The girl behind the cash desk was looking at him with calf eyes.

“Hello, Mr. Peace,” she said, talking through her nose. “I met you when you came to arrest my brother.” She handed him his change and he dropped a coin into the saucer on the desk. “You did it ever so nicely.”

“Well,” said Charlie as they went out into the street, “she's got an original line in chat-up patter, but I don't care for the accent.”

“I hated Midlands accents when I first heard them, but it was only a matter of months before I didn't notice them at all.”

They drove across the wasteland that was Keighley Moor, then on the steep road to Halifax.
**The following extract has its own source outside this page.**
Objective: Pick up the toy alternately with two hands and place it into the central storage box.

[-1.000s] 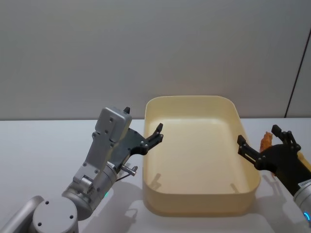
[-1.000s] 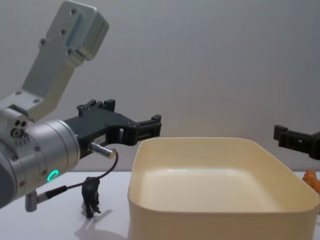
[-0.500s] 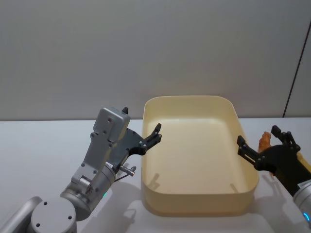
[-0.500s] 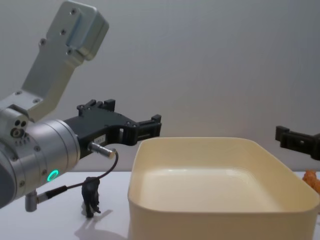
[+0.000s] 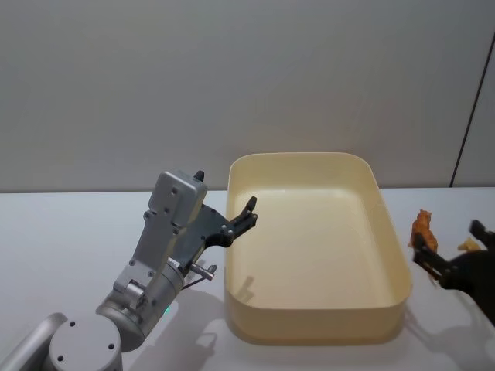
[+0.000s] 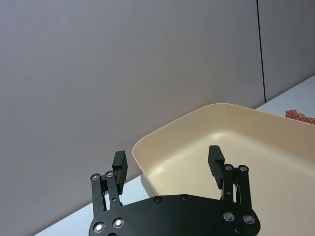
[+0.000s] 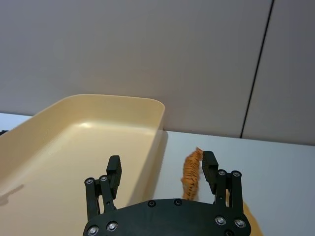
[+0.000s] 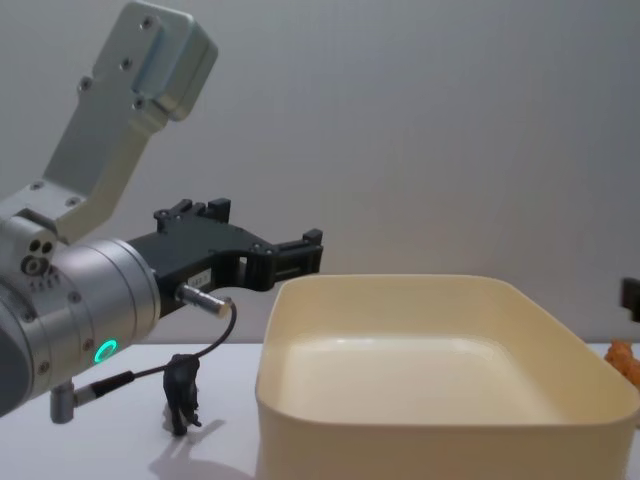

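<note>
The cream-yellow central storage box (image 5: 309, 159) (image 8: 420, 425) (image 7: 123, 102) (image 6: 162, 142) sits mid-table with nothing inside. An orange striped toy animal (image 5: 422, 226) (image 7: 191, 173) (image 8: 622, 356) (image 6: 296, 116) stands on the table just right of the box. My right gripper (image 5: 447, 238) (image 7: 161, 160) is open low beside it, the toy just ahead of its fingers and untouched; its tip shows at the chest view's edge (image 8: 633, 296). My left gripper (image 5: 225, 191) (image 6: 167, 156) (image 8: 265, 226) hovers open at the box's left rim, holding nothing.
A small dark toy animal (image 8: 182, 391) stands on the table left of the box, below my left wrist. A yellowish object (image 5: 466, 246) lies on the table by my right gripper. A grey wall runs behind the white table (image 5: 69, 232).
My right gripper has drawn back from the box's right rim, moving right and lower toward the orange toy. The left arm and the box have not moved.
</note>
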Tool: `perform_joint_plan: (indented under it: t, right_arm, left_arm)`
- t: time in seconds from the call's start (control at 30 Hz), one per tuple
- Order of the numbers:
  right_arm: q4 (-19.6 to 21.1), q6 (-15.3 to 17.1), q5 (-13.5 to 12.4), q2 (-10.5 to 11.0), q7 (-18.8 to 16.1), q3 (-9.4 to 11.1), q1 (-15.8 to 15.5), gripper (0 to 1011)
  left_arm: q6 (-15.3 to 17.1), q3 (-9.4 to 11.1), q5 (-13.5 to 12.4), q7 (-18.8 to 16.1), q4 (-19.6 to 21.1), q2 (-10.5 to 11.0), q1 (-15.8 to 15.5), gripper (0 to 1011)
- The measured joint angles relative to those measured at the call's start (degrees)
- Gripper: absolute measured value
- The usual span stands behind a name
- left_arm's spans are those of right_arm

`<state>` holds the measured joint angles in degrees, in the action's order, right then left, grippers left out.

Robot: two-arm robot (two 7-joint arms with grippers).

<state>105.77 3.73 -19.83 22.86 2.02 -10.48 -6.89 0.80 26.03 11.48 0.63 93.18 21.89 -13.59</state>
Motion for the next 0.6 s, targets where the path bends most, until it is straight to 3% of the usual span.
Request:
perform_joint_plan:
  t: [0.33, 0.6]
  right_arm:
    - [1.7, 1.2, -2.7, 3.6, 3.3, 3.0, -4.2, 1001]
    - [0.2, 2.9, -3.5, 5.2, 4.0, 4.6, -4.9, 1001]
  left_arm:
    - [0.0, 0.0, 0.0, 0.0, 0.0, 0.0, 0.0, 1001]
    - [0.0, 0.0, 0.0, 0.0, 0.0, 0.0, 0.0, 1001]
For the first miles Alison was silent, but then she came out with what was on her mind.

“Have you read today's papers?”

“Not yet. Why?”

“Review of
The Wild Duck
. The two I read while I was waiting in Leeds Infirmary were full of praise for Desmond Pinkhurst's performance. ‘Frail and infinitely touching' was one. ‘Rare moments of feeling come from Desmond Pinkhurst's funny and clever portrayal of Old Ekdal.' ”
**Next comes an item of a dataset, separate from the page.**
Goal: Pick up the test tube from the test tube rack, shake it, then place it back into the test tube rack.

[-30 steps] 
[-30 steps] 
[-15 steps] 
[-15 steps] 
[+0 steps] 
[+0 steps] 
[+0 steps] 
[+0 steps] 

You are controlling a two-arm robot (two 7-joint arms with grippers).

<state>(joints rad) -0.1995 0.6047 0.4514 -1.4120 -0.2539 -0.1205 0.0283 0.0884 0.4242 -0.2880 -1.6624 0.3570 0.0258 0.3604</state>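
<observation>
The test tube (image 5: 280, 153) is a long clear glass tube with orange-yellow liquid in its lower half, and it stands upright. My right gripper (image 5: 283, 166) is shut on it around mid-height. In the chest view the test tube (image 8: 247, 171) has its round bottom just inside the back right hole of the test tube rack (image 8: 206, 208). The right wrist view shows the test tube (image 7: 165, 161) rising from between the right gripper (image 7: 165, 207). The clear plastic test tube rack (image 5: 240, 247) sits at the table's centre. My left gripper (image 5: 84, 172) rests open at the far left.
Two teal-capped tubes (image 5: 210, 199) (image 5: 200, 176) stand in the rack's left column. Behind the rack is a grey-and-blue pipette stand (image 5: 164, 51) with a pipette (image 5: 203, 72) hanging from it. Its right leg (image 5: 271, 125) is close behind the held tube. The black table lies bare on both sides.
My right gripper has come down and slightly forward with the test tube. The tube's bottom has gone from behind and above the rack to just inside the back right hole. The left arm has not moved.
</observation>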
“Good. I'm happy for him. He'll be enormously chuffed.”

“He will. And it will give him the confidence to take on other things if they get offered.”
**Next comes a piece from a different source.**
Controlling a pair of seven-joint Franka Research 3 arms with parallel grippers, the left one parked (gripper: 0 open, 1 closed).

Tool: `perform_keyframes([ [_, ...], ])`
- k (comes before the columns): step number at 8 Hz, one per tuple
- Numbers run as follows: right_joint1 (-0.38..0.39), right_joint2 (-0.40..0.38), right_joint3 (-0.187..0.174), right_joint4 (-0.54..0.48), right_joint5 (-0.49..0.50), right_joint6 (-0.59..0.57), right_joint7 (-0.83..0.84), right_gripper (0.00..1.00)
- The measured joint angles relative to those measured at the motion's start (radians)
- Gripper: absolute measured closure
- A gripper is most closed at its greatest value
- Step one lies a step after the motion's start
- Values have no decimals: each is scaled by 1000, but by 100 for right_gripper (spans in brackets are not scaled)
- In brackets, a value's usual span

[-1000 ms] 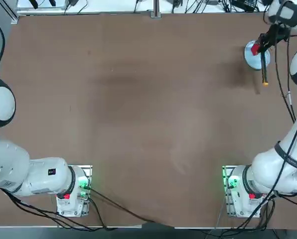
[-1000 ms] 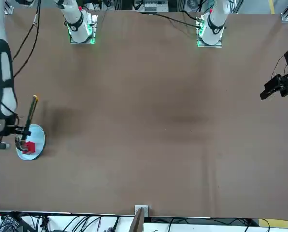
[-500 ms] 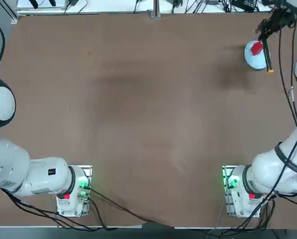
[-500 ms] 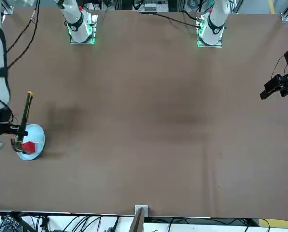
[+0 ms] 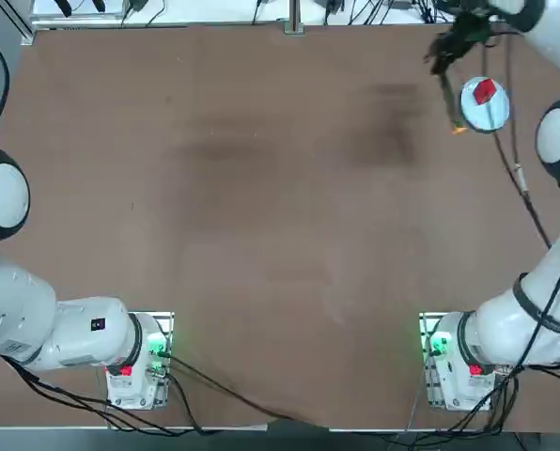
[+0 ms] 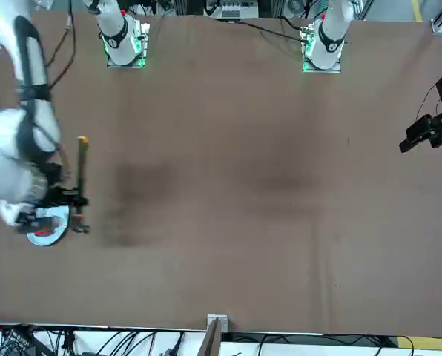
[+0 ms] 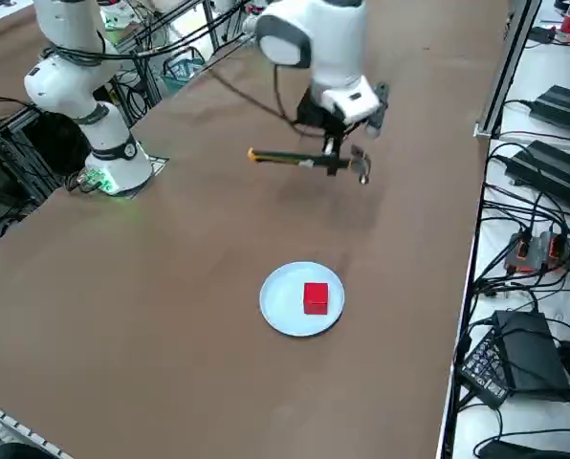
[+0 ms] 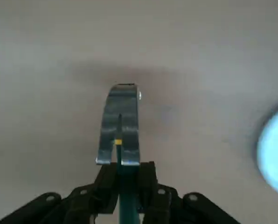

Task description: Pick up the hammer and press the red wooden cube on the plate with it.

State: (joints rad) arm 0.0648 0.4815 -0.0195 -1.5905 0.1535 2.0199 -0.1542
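The hammer (image 7: 299, 160) hangs level above the table with my right gripper (image 7: 335, 163) shut on its handle close to the head. Its metal head (image 8: 120, 123) shows just past my fingers (image 8: 148, 179). From above, the dark handle (image 5: 450, 99) ends in an orange tip (image 5: 458, 130) pointing toward my base. The red wooden cube (image 5: 484, 91) lies uncovered on the white plate (image 5: 492, 115), which sits beside the hammer, nearer the table's right edge. Seen from the right side, the cube (image 7: 315, 297) and plate (image 7: 283, 304) lie apart from the gripper. In the front view my arm hides part of the plate (image 6: 39, 237).
The plate stands near the table's far right corner, close to the edges. A black clamp (image 6: 429, 130) sits at the opposite edge. Cables and power bricks (image 7: 553, 105) lie beyond the far rim.
My right gripper has carried the hammer sideways off the plate toward the table's middle. The cube, earlier partly under the hammer, now lies fully exposed.
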Motion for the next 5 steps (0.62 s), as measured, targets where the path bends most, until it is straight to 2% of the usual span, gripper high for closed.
perform_keyframes([
  [3, 183, 14, 2, -114, 0, 225, 243, 79],
  [5, 240, 40, 0, -172, -3, 316, 306, 79],
])
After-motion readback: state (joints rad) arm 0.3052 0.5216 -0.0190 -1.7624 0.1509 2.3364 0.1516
“Best not take on King Lear if that's offered,” said Charlie. “I suspect he could do the pathos but not the grandeur.”

“Maybe. But I'm just trying to say that Chris can do good, and quite often he does.”

“I'm sure he does.”

“He's a
good
man, Charlie. I'm not just talking as a wife. I love Chris, but I also like him. Often the two don't go together. And I like him because he's warm and caring and wants to help people. That's why he went into medicine. Probably if he'd just consulted his own inclinations he would have gone to art school. But he needed to do good and to see it working. And because he couldn't give less than all of himself he hated all the conveyor-belt diagnosis and treatment that he was forced to provide as a consultant. But one day he'll go back to it, maybe as a GP, maybe in the third world—whatever. We take so many doctors from poor countries that can't afford to lose them that I can see him wanting to go there and in a tiny way redress the balance. You may be skeptical, even cynical—I expect that goes with your job. But you'll see: there's a practical, down-to-earth side to Chris's character, and it'll be put to good use before long.”

Charlie left a pause, then said, “I'm sure you're right. You know him best.”

Soon they were driving up one of Halifax's daunting hills toward Westowram. When they got to the Carlsons' stone house, set imposingly back from the road, Chris was loading posters and improvised banners into the back of his car.

“Hi, Charlie! Picking up other people's wives now, are you? I'm just taking these to headquarters, love, and then I'll be back to hear about your day. I'll cook dinner—or get a takeaway if we've got nothing in.”

Charlie watched Alison kiss her husband, thinking
there was an element of a mother kissing a beloved child. Then he drove the two-minute route to home.